*Task goal*: Line by line, retype the data exactly as it is given.

── Data below ──

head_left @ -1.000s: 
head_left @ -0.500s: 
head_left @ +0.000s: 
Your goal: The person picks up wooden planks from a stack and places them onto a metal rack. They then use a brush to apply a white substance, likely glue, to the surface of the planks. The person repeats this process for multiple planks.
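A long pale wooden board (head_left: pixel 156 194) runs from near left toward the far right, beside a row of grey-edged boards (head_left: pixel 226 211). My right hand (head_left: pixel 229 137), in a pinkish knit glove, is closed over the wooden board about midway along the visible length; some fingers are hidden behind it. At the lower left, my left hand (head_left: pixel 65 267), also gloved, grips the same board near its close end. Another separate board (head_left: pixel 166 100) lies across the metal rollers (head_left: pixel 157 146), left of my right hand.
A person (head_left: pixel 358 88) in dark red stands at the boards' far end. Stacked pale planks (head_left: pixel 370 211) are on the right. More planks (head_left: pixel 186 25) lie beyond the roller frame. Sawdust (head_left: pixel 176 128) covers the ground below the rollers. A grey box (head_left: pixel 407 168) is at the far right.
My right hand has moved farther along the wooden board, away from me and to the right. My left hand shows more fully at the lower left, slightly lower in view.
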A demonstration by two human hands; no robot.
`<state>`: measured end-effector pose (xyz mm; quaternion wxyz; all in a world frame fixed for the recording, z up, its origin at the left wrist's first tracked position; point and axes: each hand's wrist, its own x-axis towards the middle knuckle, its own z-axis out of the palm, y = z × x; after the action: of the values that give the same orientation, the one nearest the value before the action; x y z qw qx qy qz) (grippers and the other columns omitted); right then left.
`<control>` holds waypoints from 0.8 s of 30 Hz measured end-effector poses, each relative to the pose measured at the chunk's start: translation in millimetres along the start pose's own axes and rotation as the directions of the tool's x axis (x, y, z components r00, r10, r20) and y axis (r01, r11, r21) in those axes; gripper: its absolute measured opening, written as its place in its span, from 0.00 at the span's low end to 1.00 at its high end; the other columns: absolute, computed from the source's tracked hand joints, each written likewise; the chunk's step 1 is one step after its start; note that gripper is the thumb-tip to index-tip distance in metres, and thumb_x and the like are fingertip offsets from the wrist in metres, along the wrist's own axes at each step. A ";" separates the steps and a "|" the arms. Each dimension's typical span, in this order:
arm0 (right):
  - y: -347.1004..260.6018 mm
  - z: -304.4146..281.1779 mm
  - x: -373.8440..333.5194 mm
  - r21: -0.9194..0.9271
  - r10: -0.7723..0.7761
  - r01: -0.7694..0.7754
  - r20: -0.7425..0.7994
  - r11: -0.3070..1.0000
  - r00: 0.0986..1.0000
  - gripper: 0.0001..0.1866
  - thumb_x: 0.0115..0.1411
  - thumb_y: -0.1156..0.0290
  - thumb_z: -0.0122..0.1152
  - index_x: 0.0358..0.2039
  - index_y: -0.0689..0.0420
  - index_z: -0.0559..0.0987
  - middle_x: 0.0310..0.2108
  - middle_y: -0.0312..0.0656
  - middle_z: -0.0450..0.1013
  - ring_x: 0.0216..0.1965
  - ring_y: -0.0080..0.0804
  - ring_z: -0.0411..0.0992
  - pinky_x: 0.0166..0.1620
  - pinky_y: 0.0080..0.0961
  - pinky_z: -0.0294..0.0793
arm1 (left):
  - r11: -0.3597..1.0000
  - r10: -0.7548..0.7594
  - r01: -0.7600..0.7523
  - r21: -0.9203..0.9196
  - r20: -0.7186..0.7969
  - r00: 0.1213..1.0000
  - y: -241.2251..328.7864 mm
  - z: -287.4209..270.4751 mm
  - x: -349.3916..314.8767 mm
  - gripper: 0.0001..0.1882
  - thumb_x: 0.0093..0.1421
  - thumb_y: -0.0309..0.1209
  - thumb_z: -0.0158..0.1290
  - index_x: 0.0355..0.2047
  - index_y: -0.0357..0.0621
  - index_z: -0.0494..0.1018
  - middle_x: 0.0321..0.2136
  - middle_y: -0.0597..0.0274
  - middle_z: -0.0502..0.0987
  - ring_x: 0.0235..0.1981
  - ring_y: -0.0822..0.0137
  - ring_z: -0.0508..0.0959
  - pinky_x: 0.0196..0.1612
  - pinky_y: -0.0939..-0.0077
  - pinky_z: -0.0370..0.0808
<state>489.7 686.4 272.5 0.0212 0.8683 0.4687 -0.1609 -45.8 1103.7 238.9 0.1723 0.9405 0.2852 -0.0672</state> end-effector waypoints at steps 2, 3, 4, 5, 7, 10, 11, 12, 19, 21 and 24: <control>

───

*Reply to the task*:
head_left @ -1.000s: 
head_left @ -0.500s: 
head_left @ +0.000s: 
Your goal: The person picks up wooden planks from a stack and places them onto a metal rack. They then use a brush to apply a white substance, likely glue, to the surface of the planks. The person repeats this process for multiple planks.
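A long pale wooden board (head_left: pixel 156 194) runs from near left toward the far right, beside a row of grey-edged boards (head_left: pixel 226 211). My right hand (head_left: pixel 229 137), in a pinkish knit glove, is closed over the wooden board about midway along the visible length; some fingers are hidden behind it. At the lower left, my left hand (head_left: pixel 65 267), also gloved, grips the same board near its close end. Another separate board (head_left: pixel 166 100) lies across the metal rollers (head_left: pixel 157 146), left of my right hand.
A person (head_left: pixel 358 88) in dark red stands at the boards' far end. Stacked pale planks (head_left: pixel 370 211) are on the right. More planks (head_left: pixel 186 25) lie beyond the roller frame. Sawdust (head_left: pixel 176 128) covers the ground below the rollers. A grey box (head_left: pixel 407 168) is at the far right.
My right hand has moved farther along the wooden board, away from me and to the right. My left hand shows more fully at the lower left, slightly lower in view.
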A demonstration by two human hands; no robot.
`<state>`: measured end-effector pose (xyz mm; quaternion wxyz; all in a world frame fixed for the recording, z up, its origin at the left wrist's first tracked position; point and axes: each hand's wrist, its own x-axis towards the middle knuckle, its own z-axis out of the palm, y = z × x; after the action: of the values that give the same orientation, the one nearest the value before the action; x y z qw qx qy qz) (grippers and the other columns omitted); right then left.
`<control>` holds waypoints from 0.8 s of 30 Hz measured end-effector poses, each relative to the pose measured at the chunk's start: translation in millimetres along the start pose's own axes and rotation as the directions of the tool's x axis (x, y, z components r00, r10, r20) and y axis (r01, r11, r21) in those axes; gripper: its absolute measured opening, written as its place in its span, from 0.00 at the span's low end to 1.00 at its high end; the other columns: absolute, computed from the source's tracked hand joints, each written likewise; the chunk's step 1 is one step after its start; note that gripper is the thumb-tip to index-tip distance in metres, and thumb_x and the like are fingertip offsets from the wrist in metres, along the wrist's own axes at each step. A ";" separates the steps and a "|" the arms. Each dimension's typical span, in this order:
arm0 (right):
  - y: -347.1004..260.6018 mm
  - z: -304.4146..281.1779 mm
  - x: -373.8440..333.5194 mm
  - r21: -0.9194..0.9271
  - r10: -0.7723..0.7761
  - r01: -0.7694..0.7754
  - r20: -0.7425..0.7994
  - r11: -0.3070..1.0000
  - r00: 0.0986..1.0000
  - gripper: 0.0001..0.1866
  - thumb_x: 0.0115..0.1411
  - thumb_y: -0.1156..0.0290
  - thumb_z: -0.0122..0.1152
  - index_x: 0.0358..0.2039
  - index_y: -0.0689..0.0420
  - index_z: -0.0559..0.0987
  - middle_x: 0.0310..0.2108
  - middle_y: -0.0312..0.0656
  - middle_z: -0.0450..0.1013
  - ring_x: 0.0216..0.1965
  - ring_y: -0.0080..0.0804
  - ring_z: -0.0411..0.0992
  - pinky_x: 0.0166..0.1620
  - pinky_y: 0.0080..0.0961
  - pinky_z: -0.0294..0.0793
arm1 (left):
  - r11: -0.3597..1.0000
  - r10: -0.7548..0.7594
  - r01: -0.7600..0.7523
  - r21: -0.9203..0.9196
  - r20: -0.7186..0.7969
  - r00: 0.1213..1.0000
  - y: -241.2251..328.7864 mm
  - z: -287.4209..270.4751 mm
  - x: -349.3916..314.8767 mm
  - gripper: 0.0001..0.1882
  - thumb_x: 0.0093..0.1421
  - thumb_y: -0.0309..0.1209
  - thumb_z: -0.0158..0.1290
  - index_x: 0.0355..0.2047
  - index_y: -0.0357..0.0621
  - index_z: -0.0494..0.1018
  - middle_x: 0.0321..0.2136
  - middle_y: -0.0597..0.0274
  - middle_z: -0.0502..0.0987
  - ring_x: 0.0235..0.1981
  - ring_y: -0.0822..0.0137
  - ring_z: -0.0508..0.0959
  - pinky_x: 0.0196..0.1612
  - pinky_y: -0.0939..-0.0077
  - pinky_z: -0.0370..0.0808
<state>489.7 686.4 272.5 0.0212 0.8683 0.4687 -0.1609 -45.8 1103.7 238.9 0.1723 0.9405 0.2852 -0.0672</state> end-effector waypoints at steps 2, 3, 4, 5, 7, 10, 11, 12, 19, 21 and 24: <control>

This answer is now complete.